To achieve any of these science goals, we first need to find the star clusters.  Following a long tradition of cluster finding, we started identifying clusters just by looking through the images ourselves. We hoped to follow this initial by-eye search with an automated search of the remaining data, using the visually identified sample as a training set for the algorithmic methods.  Using the first year of data collected for PHAT, eight members of the cluster science team each spent about a month searching the first ~20% of the survey’s images, hunting for clusters.  The team identified ~600 likely star clusters, a four-fold increase over the sample of previously known clusters within the same search region (Johnson et al. 2012).  These results were very encouraging, and we were excited to expand our work to the rest of the PHAT survey data.
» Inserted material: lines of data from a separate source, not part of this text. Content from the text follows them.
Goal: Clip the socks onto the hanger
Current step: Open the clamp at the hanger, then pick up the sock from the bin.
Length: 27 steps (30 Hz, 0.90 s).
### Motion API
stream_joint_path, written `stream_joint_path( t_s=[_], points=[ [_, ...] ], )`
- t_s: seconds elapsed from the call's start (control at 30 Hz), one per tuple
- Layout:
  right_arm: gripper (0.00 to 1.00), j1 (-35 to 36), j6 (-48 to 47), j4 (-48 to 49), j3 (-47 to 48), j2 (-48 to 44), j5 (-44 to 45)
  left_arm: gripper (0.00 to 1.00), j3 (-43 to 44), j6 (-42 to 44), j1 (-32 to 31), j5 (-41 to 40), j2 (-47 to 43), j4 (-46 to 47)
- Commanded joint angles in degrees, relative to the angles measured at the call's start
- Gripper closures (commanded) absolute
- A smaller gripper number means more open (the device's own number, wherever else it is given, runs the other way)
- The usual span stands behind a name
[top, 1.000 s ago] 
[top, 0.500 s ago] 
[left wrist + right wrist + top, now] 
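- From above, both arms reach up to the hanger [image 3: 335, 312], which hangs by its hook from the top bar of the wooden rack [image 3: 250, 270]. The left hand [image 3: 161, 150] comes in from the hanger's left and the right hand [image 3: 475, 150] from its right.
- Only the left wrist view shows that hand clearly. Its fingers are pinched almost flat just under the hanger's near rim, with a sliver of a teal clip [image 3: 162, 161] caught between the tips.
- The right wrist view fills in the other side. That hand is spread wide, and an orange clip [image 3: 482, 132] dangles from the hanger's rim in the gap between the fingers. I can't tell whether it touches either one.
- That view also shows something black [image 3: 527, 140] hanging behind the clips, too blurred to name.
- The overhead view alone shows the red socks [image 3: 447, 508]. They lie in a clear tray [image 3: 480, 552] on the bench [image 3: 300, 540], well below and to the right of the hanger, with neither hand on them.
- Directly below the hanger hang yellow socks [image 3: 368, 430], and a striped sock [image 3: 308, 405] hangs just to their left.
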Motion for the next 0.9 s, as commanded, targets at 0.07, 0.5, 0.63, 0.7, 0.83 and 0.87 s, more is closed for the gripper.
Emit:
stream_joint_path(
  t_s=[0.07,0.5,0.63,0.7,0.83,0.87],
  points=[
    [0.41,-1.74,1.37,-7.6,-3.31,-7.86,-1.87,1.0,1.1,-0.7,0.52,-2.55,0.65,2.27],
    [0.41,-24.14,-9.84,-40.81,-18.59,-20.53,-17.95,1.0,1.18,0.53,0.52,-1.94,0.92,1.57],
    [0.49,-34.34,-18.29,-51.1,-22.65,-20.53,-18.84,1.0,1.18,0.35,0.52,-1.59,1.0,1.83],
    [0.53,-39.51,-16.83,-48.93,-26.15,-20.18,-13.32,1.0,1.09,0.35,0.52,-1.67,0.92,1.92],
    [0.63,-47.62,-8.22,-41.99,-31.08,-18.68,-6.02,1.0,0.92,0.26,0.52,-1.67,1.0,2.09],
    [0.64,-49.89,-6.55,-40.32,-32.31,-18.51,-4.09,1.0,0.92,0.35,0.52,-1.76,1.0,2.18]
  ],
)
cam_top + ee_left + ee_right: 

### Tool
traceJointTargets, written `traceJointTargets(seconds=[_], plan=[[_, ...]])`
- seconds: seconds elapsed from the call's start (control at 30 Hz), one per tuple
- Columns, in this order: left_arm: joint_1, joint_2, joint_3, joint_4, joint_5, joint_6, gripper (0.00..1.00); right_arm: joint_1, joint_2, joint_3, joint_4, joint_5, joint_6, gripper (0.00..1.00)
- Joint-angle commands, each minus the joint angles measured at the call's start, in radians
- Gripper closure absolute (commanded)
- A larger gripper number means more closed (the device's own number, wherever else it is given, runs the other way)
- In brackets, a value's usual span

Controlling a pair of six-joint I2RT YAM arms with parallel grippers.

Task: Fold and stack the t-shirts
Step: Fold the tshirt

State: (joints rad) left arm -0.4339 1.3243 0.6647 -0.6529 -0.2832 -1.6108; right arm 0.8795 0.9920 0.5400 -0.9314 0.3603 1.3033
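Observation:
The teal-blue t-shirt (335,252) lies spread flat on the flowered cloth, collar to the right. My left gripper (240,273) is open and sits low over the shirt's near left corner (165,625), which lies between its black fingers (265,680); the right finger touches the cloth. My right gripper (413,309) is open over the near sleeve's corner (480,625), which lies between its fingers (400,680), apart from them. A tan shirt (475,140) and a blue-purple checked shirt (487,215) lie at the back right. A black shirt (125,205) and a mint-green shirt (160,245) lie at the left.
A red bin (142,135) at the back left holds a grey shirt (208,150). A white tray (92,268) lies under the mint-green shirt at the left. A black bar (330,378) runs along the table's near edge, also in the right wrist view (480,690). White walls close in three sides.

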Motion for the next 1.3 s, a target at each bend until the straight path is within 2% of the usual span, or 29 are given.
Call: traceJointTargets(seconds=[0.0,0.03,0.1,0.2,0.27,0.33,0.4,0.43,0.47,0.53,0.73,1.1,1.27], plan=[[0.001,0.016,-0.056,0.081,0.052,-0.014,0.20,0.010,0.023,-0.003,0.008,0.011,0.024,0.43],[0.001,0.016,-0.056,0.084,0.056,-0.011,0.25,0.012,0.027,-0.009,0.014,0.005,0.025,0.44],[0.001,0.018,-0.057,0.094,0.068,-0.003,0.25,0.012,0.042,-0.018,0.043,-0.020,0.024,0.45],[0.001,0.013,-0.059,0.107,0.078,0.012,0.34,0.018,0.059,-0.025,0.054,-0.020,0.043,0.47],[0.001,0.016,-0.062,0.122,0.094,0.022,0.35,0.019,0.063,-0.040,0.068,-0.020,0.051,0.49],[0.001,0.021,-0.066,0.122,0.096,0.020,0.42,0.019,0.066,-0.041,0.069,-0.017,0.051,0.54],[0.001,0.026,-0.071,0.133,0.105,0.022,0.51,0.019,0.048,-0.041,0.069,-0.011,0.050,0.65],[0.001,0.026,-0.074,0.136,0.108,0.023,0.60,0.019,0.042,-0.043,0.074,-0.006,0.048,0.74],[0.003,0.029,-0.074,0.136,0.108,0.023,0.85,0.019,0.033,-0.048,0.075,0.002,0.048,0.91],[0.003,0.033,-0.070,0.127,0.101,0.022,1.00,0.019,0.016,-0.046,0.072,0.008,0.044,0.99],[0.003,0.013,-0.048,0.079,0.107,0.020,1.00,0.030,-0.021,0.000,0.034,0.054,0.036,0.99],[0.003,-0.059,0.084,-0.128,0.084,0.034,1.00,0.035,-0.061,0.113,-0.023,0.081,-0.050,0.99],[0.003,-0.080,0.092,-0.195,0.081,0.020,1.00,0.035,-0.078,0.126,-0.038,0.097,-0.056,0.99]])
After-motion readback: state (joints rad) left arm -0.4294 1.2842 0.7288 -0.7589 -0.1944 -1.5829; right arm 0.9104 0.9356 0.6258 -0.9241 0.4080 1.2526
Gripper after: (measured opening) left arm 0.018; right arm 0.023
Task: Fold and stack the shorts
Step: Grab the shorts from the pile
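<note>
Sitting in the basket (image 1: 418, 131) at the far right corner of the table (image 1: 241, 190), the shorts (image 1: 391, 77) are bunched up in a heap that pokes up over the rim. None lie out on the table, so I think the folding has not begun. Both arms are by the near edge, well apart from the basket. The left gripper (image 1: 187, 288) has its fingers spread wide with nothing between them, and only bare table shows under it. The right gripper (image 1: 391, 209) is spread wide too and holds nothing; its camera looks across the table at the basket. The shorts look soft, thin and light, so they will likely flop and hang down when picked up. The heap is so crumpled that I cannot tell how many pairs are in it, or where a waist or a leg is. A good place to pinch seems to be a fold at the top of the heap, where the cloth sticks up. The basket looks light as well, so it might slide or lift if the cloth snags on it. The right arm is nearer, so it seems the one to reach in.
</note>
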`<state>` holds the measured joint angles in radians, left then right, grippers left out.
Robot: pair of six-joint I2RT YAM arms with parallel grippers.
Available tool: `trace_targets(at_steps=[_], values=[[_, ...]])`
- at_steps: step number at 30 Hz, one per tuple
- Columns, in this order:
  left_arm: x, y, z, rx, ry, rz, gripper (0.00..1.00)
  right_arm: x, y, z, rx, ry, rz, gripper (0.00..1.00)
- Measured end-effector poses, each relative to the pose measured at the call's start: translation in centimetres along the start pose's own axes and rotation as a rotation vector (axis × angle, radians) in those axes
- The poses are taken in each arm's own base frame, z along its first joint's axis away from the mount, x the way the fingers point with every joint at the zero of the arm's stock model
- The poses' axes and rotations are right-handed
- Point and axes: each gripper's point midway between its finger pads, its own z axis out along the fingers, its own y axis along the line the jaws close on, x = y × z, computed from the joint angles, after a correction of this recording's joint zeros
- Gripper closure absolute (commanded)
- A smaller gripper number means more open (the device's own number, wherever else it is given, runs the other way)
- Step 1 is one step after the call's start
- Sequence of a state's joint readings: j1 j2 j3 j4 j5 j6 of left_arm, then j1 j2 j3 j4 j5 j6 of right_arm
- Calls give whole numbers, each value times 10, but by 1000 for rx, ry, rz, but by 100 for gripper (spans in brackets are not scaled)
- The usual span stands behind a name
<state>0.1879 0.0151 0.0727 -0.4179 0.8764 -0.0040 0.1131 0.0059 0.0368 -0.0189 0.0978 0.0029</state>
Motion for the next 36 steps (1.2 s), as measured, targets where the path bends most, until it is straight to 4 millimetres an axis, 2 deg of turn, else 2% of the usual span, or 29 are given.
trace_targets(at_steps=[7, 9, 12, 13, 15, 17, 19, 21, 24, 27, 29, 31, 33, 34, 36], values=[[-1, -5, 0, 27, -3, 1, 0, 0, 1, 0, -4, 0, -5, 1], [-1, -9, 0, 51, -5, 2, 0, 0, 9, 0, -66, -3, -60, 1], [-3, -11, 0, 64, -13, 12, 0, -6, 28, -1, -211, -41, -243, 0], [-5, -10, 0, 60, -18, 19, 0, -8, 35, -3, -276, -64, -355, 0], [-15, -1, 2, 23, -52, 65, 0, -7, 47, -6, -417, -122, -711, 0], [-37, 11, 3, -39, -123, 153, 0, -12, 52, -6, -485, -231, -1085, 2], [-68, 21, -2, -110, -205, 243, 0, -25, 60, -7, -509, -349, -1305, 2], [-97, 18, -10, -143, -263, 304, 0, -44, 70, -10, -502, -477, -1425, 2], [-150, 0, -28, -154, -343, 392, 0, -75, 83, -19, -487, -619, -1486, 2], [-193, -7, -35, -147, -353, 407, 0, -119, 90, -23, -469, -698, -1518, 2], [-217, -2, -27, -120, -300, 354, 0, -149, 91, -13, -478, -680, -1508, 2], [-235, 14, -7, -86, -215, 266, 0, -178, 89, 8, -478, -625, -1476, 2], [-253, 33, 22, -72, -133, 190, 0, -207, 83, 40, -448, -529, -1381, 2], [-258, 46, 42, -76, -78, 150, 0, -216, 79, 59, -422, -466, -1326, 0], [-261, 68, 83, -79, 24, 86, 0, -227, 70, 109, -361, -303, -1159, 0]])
Despite our best efforts, however, our attempts at automated cluster identification came up short.  Variations in cluster appearance due to differences in age, mass, spatial distribution, and vast changes in the galaxy background proved troublesome for objective identification techniques.  We were unable to create an automated cluster-finding methodology that did not require significant amounts of human input.  Without an automated algorithm, cluster identification became a major obstacle to progress.  Our path to addressing our scientific questions now seemed to include many months of visual identification and confirmation of cluster candidates.

The Birth of the Andromeda Project

To overcome this cluster-identification obstacle, we collaborated with the Zooniverse to create a citizen science project called the Andromeda Project.  The goal of “citizen science” is to engage untrained individuals in real science projects, for the benefit of both researchers and volunteers. Citizen science isn’t just outreach; it is research that can be performed better or faster by tapping into the surplus of brain power on the web.  The most famous of these projects is the Zooniverse’s well-known Galaxy Zoo, whose ~100,000 users have morphologically classified nearly one million galaxies (Lintott et al. 2011).  The Zooniverse has since expanded into topics ranging from meteorology to animal behavior. It now involves a community of more than 750,000 citizen scientists—a powerful force for “crowd sourcing” scientific problems.

Our cluster-finding task was a good match to the strengths of citizen science.  We benefited greatly from previous Zooniverse projects; the Andromeda Project site borrowed heavily from the Seafloor Explorer project’s interface, and a community of engaged citizen scientists interested in astronomy already existed, thanks to Galaxy Zoo and other previous projects.  Once initiated, the project moved quickly. Planning started during the summer of 2012, development followed in mid-September, and beta testing of the site occurred in early November.

The Andromeda Project website is designed to get users doing science quickly.  After taking a short tutorial on the basics of cluster identification and how to use the interface, users start classifying images immediately.  While non-expert volunteers may not individually perform as well as members of our science team, combining large numbers of user classifications ensures high overall quality in the aggregate.  In addition, we employ a number of cross-validation techniques to assign user weightings, which allows us to normalize user identifications based on the quality of an individual’s cluster selections.  Using these analysis techniques, we expect the cluster catalog from the Andromeda Project to be very reliable.